▸ WHAT TO DO: Exclude all pictures, then write out exactly the lines below from the first one through the line with "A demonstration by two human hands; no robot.".

Stored entries

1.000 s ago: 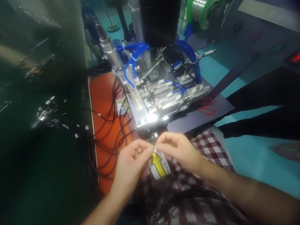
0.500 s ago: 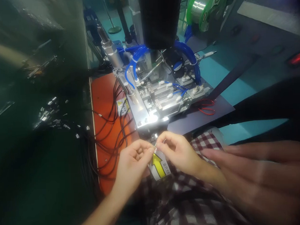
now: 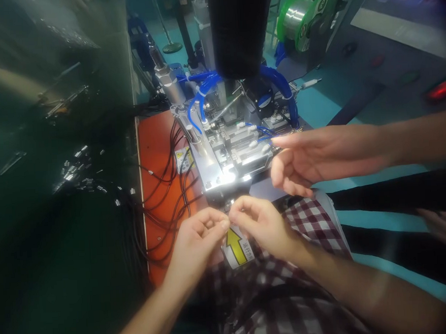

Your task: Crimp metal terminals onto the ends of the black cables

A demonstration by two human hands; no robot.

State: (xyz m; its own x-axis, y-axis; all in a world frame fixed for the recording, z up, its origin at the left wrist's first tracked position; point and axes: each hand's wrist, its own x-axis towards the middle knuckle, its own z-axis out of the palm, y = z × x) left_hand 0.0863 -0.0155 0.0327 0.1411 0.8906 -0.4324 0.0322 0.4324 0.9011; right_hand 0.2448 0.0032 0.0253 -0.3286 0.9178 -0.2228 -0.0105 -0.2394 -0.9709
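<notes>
My left hand (image 3: 202,237) and my right hand (image 3: 262,224) meet at the fingertips, just below the front of a metal machine fixture (image 3: 240,151). Each is closed in a pinch of thumb and forefinger. Whatever sits between the fingertips is too small and too covered to make out. Right beneath the hands is a white label with a yellow arrow (image 3: 236,247). A bright light falls on the front plate of the fixture, above my fingers. Blue air hoses (image 3: 206,84) run over the fixture's back.
Another person's hand (image 3: 318,155) reaches in from the right, over the fixture's right side. Black cables (image 3: 172,198) cross the orange board (image 3: 154,150). Small metal parts (image 3: 75,166) lie on the dark surface at left. A green solder-wire spool (image 3: 294,18) and a black cylinder (image 3: 239,33) stand above.
The other person's hand has moved up from the lower right, over my right forearm, to beside the fixture. My own hands hold nearly the same pinched pose.
</notes>
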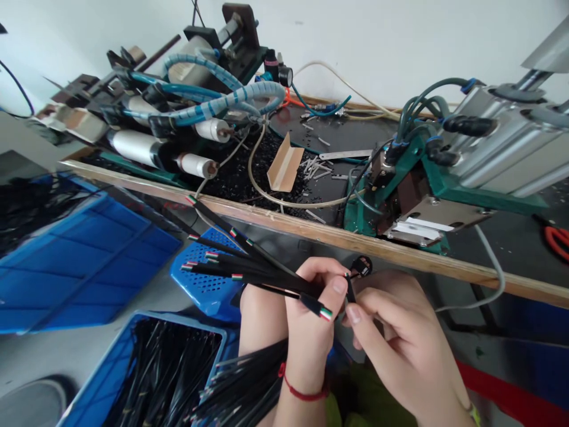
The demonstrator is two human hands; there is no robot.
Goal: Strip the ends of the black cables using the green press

▸ EXERCISE SOLUTION:
1.000 s ago: 
0.500 s ago: 
now: 

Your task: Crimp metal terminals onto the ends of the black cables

A demonstration by two human hands; no robot.

The exercise calls for nothing further.